Ma personne,
A cette allure nous n’inventerons jamais notre par de satellite.
C’est vrai ! De nombreuses personnes parlent de l’université sans savoir ni à quoi cela renvoie ni de quoi cela est constitué.
Ils sont également nombreux-très nombreux d’ailleurs- ces étudiants si condescendants et jaloux de leur filière qu’ils ignorent l’existence d’autres filières.
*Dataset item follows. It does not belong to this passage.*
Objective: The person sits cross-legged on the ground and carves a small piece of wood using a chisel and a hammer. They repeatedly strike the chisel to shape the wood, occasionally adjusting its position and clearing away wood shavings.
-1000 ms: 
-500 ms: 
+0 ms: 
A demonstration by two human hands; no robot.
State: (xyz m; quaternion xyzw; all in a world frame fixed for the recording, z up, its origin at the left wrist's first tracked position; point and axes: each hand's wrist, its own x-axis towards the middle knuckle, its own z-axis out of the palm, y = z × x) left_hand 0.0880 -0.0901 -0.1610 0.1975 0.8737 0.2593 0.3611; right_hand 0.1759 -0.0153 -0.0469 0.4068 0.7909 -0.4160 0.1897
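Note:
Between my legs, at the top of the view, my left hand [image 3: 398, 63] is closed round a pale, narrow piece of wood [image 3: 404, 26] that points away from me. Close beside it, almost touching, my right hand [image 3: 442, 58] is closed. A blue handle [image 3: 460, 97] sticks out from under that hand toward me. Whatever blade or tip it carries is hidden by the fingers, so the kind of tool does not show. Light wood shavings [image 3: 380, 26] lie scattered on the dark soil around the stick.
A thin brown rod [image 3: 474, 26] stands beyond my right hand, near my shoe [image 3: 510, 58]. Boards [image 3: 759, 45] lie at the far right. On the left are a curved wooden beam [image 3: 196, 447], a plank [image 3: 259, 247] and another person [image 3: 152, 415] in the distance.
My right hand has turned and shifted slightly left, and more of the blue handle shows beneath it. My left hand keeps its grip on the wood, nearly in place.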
J’ai eu la malchance, mardi, de croiser sur mon chemin un garçon qui, m’a-t-il dit, est doctorant en droit pénal à l’université de Dschang. Je dis bien doctorant en droit pénal à l’université de Dschang. Ce jeune homme nous a trouvés, quelque part, entrain de commenter l’actualité de Dschang dominée par un sujet d’examen aux gars de Master I Science politique dans la même université. Nous étions un, deux, trois, quatre pas les seuls à débattre.
Le gars que j’ai rencontré de dont les paroles me hantent encore, est brun et petit de taille. Le Cameroun doit s’estimer malheureux d’avoir enfanté certaines personnes hein.
Voyons la question posée par le professeur, un Maître des Conférences en Science politique, major de sa promotion au Concours CAMES, à ses étudiants:
Master 1 Science politique
Analyse des comportements politiques
Sujet unique : L’électeur camerounais est-il imbécile ?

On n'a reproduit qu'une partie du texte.